DOMANDA
Buongiorno dottore.
mia figlia, 9 anni, presenta una scoliosi lombare di 10 gradi. Sono un po’ preoccupato per gli esami radiologici che dovrà fare e mi chiedevo se un bravo specialista, con il solo esame clinico, può capire l’evoluzione della deformità, evitando così di sottoporre la bambina a troppi raggi X.
Ogni quanto “andrebbero” eseguite le radiografie? 6 mesi o un anno? E’ vero che per le successive alla prima può bastare la sola proiezione frontale?

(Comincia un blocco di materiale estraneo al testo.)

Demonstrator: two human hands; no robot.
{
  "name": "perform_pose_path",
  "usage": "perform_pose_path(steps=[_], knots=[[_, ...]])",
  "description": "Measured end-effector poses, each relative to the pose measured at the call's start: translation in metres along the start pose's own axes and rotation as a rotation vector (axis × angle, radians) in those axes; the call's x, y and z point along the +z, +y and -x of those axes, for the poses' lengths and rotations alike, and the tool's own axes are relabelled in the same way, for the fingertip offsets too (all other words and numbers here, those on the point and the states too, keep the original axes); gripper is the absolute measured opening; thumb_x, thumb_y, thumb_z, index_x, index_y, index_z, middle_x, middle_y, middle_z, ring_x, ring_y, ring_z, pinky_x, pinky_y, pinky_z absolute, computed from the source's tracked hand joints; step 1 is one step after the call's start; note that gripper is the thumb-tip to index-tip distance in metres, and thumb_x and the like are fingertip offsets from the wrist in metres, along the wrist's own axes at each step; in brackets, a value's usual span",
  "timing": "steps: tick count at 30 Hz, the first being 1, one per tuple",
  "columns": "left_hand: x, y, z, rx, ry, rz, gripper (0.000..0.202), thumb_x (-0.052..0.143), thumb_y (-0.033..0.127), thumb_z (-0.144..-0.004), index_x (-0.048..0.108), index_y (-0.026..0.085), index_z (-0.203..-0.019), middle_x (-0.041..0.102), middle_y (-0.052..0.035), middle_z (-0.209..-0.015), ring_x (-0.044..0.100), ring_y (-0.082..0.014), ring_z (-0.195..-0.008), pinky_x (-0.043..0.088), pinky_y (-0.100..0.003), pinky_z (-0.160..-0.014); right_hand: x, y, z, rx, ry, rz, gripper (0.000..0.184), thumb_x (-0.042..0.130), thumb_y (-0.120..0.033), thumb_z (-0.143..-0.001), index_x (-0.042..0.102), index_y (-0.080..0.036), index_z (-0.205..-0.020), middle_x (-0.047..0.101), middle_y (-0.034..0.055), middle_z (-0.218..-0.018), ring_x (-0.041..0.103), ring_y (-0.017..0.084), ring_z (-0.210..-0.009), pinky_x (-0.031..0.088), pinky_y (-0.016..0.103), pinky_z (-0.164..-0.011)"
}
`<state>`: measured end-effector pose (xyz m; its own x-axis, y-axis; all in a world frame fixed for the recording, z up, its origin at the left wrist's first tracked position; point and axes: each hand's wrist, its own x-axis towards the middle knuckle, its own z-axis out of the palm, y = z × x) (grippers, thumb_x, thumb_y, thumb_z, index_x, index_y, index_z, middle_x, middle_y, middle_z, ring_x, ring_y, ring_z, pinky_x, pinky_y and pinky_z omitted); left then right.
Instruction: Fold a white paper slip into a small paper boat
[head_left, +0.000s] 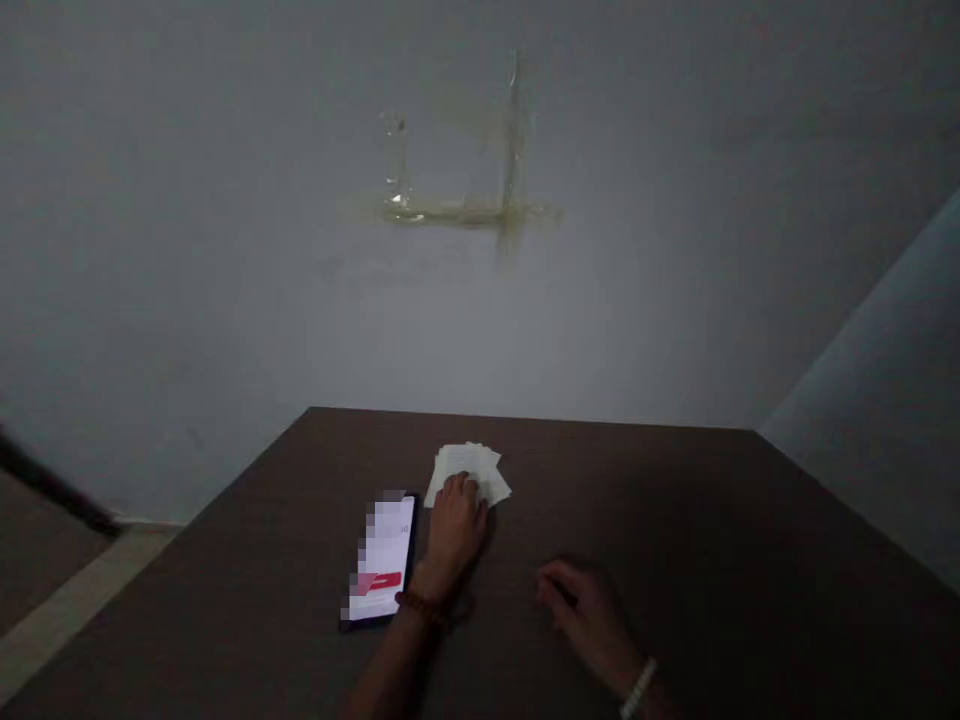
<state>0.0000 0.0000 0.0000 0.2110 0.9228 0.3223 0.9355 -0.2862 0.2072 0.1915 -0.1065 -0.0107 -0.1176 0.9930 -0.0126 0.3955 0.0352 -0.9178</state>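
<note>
A loose, uneven pile of white paper slips [457, 460] lies toward the back of the brown table. My left hand [455, 520] rests on the front of the pile, its fingers slightly bent and touching the top slip, not wrapped round it. Faint writing seems to show on that slip, too small to read. To the right and nearer me, my right hand [581, 610] is held low over the table. Its fingers are curled in toward the thumb, and I see nothing in them. Just left of my left wrist lies a phone [390, 550] with its screen lit.
The dark brown table [675, 480] stands against a grey wall [637, 250] with strips of old clear tape [450, 215] on it. A slanted pale surface [885, 400] rises on the right. Floor with a light strip [97, 580] shows at left.
</note>
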Motion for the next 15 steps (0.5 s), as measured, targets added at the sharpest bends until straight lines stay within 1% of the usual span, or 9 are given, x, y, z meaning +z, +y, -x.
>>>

Un’evoluzione rapida della scoliosi avverrebbe all’inizio, o potrebbe innescarsi anche nel mezzo della crescita?
Grazie.
RISPOSTA
Buon Giorno
In una paziente con scoliosi i arametri da valutare sono diversi. Fattori prognostici negativi sono certamente età e maturità scheletrica, considerando che la scoliosi è una deformità evolutiva si può auspicare un probabile peggioramento con la crescita. La decisione di richiesta radiografica avverrà comunque sulla base della visita, monitoraggio clinico più o meno con una scadenza di circa 6-8 mesi. Ci sono strutture ospedaliere che utilizzano per lo studio radiografico macchinario EOS che permette una valutazione corretta con dosaggi bassi di radioazioni.